> **Your goal**
What comes back must be the data itself, retyped exactly.

> **Dataset extract**

*** Block opens ***

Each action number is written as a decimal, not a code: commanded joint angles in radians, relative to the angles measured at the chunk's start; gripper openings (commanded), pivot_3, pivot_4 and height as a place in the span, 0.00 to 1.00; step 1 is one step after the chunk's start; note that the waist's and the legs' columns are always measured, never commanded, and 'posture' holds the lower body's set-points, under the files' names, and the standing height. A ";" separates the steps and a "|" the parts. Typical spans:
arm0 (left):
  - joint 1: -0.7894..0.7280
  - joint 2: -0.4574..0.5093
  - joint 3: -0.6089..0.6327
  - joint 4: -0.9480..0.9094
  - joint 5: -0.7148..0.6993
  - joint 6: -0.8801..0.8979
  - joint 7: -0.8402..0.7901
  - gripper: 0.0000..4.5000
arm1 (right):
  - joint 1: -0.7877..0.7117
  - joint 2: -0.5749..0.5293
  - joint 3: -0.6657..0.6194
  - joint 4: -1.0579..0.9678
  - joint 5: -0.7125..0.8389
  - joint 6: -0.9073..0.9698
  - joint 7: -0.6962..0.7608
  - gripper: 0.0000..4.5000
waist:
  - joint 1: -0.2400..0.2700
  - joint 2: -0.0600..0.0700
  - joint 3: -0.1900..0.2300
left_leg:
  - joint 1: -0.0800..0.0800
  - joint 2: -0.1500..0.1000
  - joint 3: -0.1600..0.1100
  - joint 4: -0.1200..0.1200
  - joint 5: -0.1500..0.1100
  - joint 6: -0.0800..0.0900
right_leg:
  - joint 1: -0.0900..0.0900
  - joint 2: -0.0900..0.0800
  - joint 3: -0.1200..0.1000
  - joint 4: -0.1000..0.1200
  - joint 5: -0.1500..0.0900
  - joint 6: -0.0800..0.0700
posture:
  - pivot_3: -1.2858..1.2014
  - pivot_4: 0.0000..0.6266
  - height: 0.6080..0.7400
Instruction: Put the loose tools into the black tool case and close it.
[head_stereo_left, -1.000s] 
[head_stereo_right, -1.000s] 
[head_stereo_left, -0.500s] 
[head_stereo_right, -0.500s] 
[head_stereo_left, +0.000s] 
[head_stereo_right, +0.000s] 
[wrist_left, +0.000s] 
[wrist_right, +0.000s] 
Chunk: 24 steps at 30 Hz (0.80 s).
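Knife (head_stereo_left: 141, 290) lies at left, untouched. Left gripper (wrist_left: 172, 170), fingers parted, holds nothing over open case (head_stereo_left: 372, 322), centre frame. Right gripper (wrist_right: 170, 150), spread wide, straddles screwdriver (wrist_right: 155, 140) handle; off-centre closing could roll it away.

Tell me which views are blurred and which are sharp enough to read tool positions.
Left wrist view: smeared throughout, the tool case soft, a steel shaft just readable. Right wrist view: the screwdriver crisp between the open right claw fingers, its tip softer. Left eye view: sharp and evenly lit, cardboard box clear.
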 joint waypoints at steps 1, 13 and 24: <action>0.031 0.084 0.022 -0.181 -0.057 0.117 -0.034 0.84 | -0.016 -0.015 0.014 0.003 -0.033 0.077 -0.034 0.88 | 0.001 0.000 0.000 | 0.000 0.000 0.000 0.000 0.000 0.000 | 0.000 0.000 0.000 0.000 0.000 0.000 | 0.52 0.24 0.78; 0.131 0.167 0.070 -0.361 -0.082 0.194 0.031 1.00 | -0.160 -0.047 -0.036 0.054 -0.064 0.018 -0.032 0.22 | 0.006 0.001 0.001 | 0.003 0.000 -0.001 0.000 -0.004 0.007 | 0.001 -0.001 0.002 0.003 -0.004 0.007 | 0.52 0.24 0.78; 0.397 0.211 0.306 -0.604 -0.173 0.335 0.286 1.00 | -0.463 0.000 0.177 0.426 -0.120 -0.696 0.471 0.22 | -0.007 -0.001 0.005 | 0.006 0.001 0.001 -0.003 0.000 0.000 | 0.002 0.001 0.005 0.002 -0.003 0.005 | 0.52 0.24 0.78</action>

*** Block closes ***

> **Written reply**
Each action number is written as a decimal, not a code: commanded joint angles in radians, relative to the angles measured at the chunk's start; gripper openings (commanded), pivot_3, pivot_4 and height as a place in the span, 0.00 to 1.00; step 1 is one step after the chunk's start; note that the waist's and the legs' columns are always measured, never commanded, and 'posture' holds the lower body's set-points, under the files' names, and the standing height. A ";" separates the steps and a "|" the parts. Typical spans:
arm0 (left):
  - joint 1: -0.7894..0.7280
  - joint 2: -0.4574..0.5093
  - joint 3: -0.6089..0.6327
  - joint 4: -0.9480..0.9094
  - joint 5: -0.7148..0.6993
  - joint 6: -0.8801..0.8979
  - joint 7: -0.8402..0.7901
  - gripper: 0.0000..4.5000
arm1 (right):
  - joint 1: -0.7877..0.7117
  - joint 2: -0.5749..0.5293
  - joint 3: -0.6657..0.6194
  - joint 4: -1.0579..0.9678
  - joint 5: -0.7125..0.8389
  - joint 6: -0.9073..0.9698
  - joint 7: -0.6962..0.7608
  - gripper: 0.0000..4.5000
waist:
  - joint 1: -0.2400..0.2700
  - joint 2: -0.0600..0.0700
  - joint 3: -0.1900..0.2300
left_leg:
  - joint 1: -0.0800..0.0800
  - joint 2: -0.1500..0.1000
  - joint 3: -0.1600..0.1100
  - joint 4: -0.1200..0.1200
  - joint 5: -0.1500..0.1100
  - joint 6: -0.0800..0.0900
right_leg:
  - joint 1: -0.0900..0.0900
  - joint 2: -0.0900..0.0800
  - joint 3: -0.1200..0.1000
  - joint 4: -0.1000..0.1200
  - joint 5: -0.1500..0.0900
  - joint 6: -0.0800..0.0700
posture:
  - pivot_3: -1.2858..1.2014
  - pivot_4: 0.0000..0.6266
  - height: 0.6080..0.7400
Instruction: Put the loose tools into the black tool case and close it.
[head_stereo_left, -1.000s] 
[head_stereo_right, -1.000s] 
[head_stereo_left, -0.500s] 
[head_stereo_right, -0.500s] 
[head_stereo_left, +0.000s] 
[head_stereo_right, +0.000s] 
[wrist_left, +0.000s] 
[wrist_right, +0.000s] 
Chunk: 24 steps at 30 Hz (0.80 s).
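Knife (head_stereo_left: 141, 290) lies at left, untouched. Left gripper (wrist_left: 172, 170), fingers parted, holds nothing over open case (head_stereo_left: 372, 322), centre frame. Right gripper (wrist_right: 170, 150), spread wide, straddles screwdriver (wrist_right: 155, 140) handle; off-centre closing could roll it away.

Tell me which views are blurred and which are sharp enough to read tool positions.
Left wrist view: smeared throughout, the tool case soft, a steel shaft just readable. Right wrist view: the screwdriver crisp between the open right claw fingers, its tip softer. Left eye view: sharp and evenly lit, cardboard box clear.
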 joint waypoints at steps 1, 13 and 24: <action>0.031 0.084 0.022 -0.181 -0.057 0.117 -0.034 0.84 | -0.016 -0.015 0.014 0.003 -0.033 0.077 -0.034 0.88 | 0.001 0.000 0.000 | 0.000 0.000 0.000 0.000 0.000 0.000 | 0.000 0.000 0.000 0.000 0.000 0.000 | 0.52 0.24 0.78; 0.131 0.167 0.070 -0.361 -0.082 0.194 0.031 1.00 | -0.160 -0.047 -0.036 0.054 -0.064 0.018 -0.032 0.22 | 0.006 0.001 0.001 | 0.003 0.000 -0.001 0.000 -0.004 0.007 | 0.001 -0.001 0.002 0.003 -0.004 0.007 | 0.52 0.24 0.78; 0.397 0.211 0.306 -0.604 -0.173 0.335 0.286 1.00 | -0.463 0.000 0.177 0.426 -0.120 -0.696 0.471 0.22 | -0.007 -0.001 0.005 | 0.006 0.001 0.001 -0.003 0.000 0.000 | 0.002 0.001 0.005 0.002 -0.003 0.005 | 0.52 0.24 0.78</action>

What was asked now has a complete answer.